Interestingly, most of the novels
he wrote after "the experience" reach back toward a mainstream
approach. His final SF trilogy- RADIO FREE ALBEMUTH, VALIS, and
THE DIVINE INVASION- incorporate elements of the experience, each
one approaching the questions it raises from a different perspective.
Is there an extraterrestrial intelligence, a la 2001, orbiting
the Earth and providing some of us with flashes of insight? Are
we walking through an illusory world of our own creation? In the
end, Phil did not have any concrete answers; he would form and
discard theories in rapid succession.
Although his publishing was reduced
to a relative trickle in the 70s, he did a great deal of
work on his Exegesis and enjoyed a certain amount of success in
his latter years; his best mainstream novel from the 50s,
CONFESSIONS OF A CRAP ARTIST, was published in 1975. It is somewhat
ironic that that novel, about a maladjusted nerd whose neuroses
contrast with the "happy" home of his sister, should appear in
print before a series of novels which I refer to as "hybrid"-
not quite SF, not quite mainstream. One of the best from that
period, A SCANNER DARKLY, follows the progress of a narcotics
officer who, for his own protection, wears a device that "scrambles"
his physical appearance when he visits his superiors; the narc
is given the assignment of observing and gathering evidence
against himself. The resulting schizoid existence bears an
uncomfortable resemblance to Phil's real life in the early
70's, from the break-in to the divine contact; he recounts
the stories of many actual drug users he knew, and in a sobering
epilogue, reports that most of them died before the novel's publication.

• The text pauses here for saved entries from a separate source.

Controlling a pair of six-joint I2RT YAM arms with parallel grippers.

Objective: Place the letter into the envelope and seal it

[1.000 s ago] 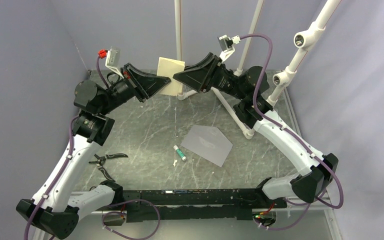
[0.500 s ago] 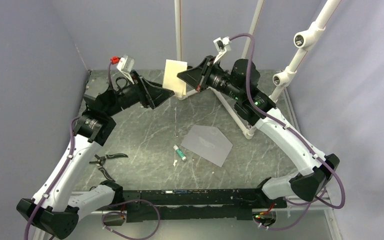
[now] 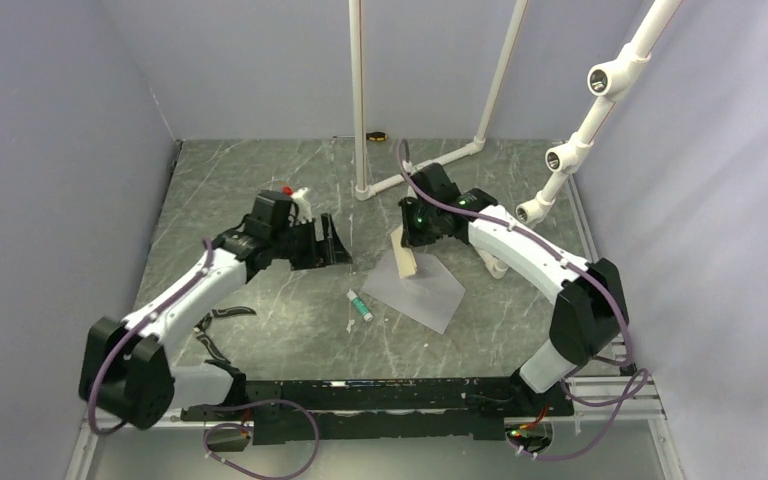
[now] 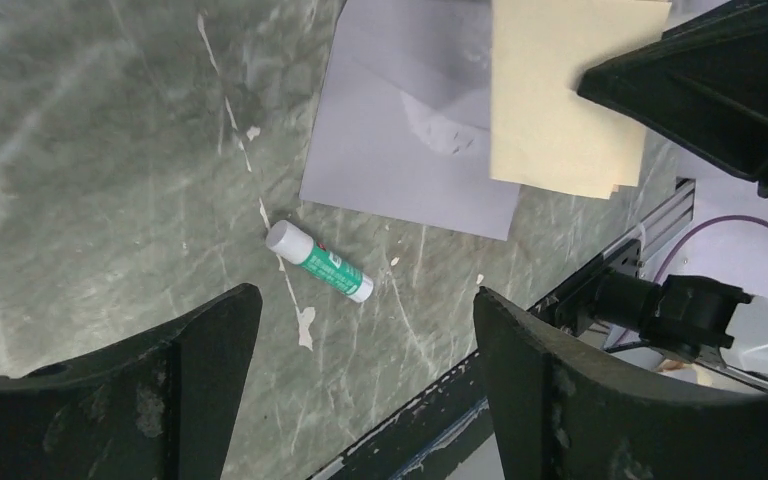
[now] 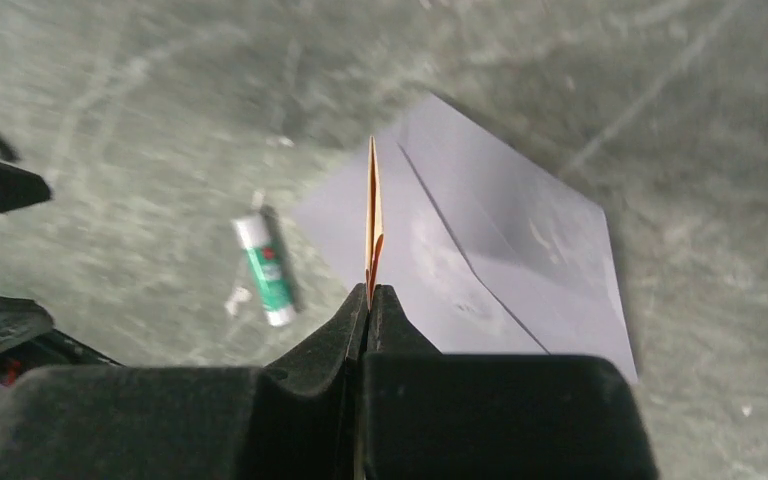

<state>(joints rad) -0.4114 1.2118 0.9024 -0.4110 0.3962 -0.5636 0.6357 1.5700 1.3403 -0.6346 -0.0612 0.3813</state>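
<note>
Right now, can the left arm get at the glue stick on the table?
Probably yes. The open left claw points down at the glue stick, nothing between them; the right claw holds the letter off to the side.

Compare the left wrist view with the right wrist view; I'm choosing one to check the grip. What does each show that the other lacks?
Only the left wrist view: the letter's broad tan face in front of the envelope, the right gripper seen from outside, and the left gripper's open, empty fingers. Only the right wrist view: the letter edge-on, pinched between the right gripper's shut fingers. Both: the grey envelope lying flat, the glue stick beside it, and the marbled table.
</note>
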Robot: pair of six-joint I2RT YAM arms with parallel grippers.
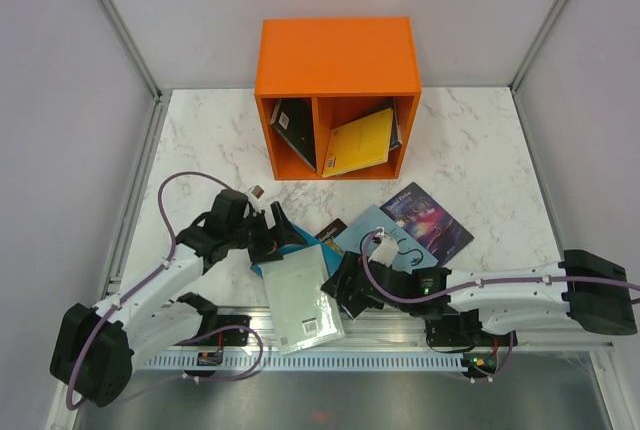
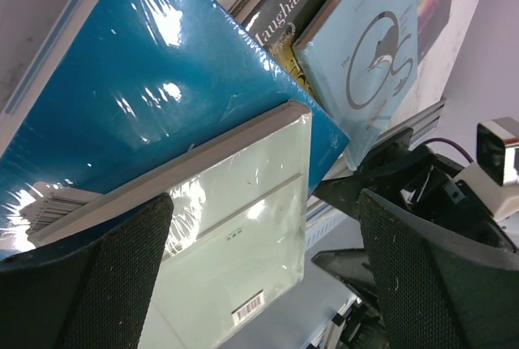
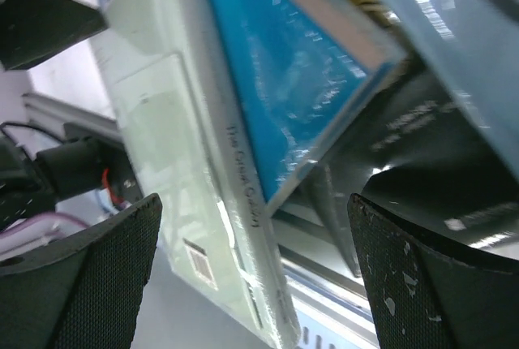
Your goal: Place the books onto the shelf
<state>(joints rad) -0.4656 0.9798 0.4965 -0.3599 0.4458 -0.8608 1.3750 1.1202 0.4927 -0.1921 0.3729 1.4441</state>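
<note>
The task is sitting partway done. At 12 o'clock the shelf (image 1: 337,45) is already holding a dark book (image 1: 295,130) leaning in its left compartment and a yellow book (image 1: 360,142) leaning in the right one. Something thin is showing behind the yellow one, but it is too hidden to name.

Five more are waiting in a loose overlapping heap on the tabletop (image 1: 220,140), from 6 toward 4 o'clock. A pale green book (image 1: 303,300) is lying over a teal book (image 2: 162,81). A black book (image 1: 330,232), a light blue book (image 1: 368,230) and a purple-galaxy book (image 1: 432,215) are fanning out beside them.

The left claw (image 2: 263,199) is hovering released over the pale green and teal covers, grasping nothing. The right claw (image 3: 253,199) is gaping just as wide at the heap's 3 o'clock side, also gripping nothing. By my reckoning, most of the shelving is still lying ahead.
</note>
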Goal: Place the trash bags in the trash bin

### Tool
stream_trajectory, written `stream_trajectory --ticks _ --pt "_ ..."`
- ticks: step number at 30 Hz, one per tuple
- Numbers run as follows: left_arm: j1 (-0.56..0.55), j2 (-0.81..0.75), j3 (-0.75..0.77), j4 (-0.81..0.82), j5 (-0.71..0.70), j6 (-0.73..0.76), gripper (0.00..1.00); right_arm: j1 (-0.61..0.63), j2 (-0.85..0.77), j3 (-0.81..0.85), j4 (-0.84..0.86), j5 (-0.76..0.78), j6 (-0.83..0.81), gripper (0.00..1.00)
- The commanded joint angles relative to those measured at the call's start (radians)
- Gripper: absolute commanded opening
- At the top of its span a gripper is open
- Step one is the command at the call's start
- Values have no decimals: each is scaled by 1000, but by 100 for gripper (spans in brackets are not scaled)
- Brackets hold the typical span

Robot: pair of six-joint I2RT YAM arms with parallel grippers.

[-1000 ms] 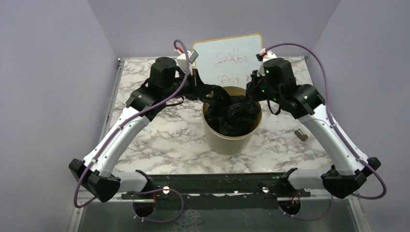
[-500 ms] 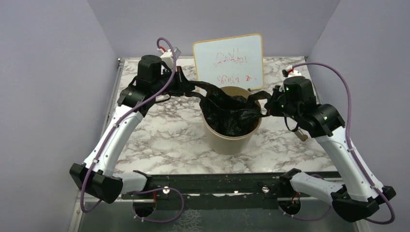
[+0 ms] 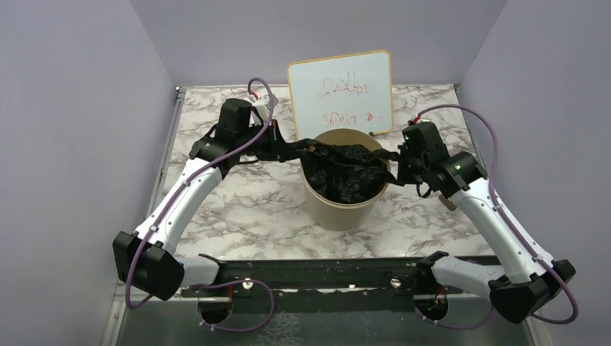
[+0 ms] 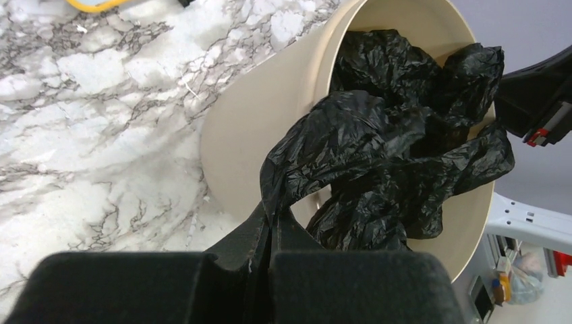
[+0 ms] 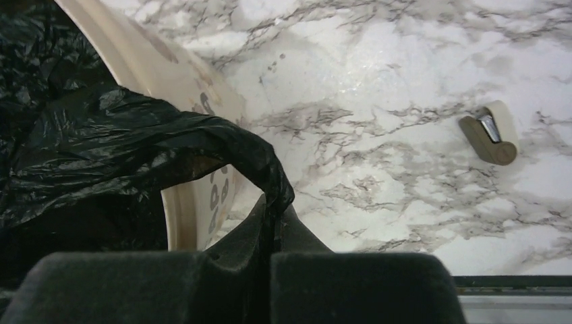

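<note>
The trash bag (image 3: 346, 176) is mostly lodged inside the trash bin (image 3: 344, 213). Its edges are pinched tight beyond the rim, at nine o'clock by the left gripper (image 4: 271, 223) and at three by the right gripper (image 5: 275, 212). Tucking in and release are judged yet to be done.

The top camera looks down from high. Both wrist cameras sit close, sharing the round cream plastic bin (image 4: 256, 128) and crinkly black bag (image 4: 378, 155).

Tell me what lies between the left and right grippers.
The top view shows the trash bin between them, its mouth spanned by the trash bag, which the left gripper and right gripper each pinch by an edge.
</note>
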Motion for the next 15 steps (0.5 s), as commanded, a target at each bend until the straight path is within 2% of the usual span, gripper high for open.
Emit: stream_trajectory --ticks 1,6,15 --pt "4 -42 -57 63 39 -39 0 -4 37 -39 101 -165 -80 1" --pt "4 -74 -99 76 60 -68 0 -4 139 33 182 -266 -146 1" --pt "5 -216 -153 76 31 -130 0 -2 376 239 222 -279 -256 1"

Phil's life and friends make
their most vivid appearance in VALIS, a beautifully confusing
and remarkable novel which I read at the peak of my initial enthusiasm
for his work. Narrated by the fictional Horselover Fat ("Philip"

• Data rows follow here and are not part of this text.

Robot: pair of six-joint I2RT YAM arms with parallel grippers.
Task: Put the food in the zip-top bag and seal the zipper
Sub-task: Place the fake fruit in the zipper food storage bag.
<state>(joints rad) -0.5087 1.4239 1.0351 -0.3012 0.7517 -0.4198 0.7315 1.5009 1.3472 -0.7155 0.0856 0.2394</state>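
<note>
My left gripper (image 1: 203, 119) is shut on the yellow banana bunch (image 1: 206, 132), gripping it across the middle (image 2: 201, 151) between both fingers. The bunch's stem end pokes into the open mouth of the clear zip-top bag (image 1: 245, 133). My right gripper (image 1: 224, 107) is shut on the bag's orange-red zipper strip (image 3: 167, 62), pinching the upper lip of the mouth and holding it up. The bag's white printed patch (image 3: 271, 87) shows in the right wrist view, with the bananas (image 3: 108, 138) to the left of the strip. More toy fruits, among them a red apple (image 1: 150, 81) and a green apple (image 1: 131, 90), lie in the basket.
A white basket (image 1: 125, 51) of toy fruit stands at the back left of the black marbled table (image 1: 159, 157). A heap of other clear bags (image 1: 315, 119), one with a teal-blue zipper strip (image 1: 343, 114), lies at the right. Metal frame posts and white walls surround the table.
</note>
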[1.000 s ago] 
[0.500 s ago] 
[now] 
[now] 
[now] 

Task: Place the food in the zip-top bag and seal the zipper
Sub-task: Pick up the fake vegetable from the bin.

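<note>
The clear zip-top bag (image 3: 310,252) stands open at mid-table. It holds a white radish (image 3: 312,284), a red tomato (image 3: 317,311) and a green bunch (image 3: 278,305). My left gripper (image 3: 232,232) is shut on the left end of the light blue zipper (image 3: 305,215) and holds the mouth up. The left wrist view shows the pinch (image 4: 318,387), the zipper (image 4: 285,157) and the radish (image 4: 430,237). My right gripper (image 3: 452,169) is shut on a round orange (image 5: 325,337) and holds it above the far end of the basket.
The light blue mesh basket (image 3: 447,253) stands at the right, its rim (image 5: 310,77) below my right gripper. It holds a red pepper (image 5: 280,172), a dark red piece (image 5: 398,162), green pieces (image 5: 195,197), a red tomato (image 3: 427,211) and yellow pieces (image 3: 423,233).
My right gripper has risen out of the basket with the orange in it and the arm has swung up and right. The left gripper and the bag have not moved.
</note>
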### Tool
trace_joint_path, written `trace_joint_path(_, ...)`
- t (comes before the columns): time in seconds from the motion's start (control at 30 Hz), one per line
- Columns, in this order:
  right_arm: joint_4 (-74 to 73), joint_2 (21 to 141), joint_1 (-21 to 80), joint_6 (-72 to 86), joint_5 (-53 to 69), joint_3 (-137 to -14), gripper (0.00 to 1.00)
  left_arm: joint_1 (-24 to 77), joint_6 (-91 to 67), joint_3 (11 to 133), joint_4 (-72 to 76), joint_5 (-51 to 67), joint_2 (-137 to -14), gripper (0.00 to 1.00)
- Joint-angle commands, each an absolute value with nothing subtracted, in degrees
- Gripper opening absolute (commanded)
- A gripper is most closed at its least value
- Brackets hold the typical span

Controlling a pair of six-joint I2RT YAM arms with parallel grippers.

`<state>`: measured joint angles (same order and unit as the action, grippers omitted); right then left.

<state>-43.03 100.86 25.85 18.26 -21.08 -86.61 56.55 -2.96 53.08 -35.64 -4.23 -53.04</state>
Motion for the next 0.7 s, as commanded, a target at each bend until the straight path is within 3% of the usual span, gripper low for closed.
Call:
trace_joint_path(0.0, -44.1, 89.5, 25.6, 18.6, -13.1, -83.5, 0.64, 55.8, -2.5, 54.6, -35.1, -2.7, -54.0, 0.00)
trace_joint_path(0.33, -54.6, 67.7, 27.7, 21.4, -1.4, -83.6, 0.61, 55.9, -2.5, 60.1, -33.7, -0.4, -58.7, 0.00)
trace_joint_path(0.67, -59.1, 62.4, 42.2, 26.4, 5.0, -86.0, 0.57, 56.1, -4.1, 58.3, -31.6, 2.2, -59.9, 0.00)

means "Horse lover," and "Dick" is German for "Fat"), it tells
the story of the divine contact, meeting the messiah (a dark-haired
girl-child), and confronting God with the questions that really
bothered Phil: what happened to Jim Pike? Why did his friends
and loved ones die or leave? What happened to his cats? Why did
evil men seem to succeed in life while good men died of cancer?
It is PKD in his most freewheeling, dizzying, idea-spinning form.
VALIS was preceded by a novel called RADIO FREE ALBEMUTH, which
was published posthumously and covered much of the same ground
from a different perspective; and followed by THE DIVINE INVASION,
where divine communication is linked with the return of the Christian
Messiah.
By 1980, Phil was enjoying some
financial success and literary respect. In the 70s, Harlan
Ellison had anthologized one of Phil's stories in the seminal
collection DANGEROUS VISIONS (though Phil was annoyed by Harlan's
introduction, which gave some the impression that Phil did a lot
of experimenting with drugs); Paul Williams' article on Phil
for ROLLING STONE declared him a major talent of the time; and
his papers were being collected by a local university for future
study. He was a guest of honour at an SF convention in France,
where his work has always been held in great esteem; he was confronted
with beautiful French hardcover editions of his books, including
the early SF, for which he had never received royalties. It was
both a beautiful and heartbreaking sight; how those royalties
could have helped over the years! How much stress might have been
avoided had the accolades and prosperity arrived earlier?
Phil was offered a tidy sum to
write a "novelization" of the BLADE RUNNER script- and he could
afford to turn it down. At the time, he wrote to a friend that
he finally felt he had a chance to steer his life and career in
one of two directions: commercial or literary. He took pride in
his final decade of writing, perhaps because most of it appeared
in a time when the SF potboiler was on the decline; perhaps because
most of it infused his explorations of humanity and reality with
a deeper spiritual thread.
Even in a mainstream novel, Phil
could impart the impression that there are unseen elements to
our world which are there for us to see, if only we would open
our minds. In the late 60s, Phil's friend Jim Pike
(a Bishop in the Episcopelean church, and Archbishop of California)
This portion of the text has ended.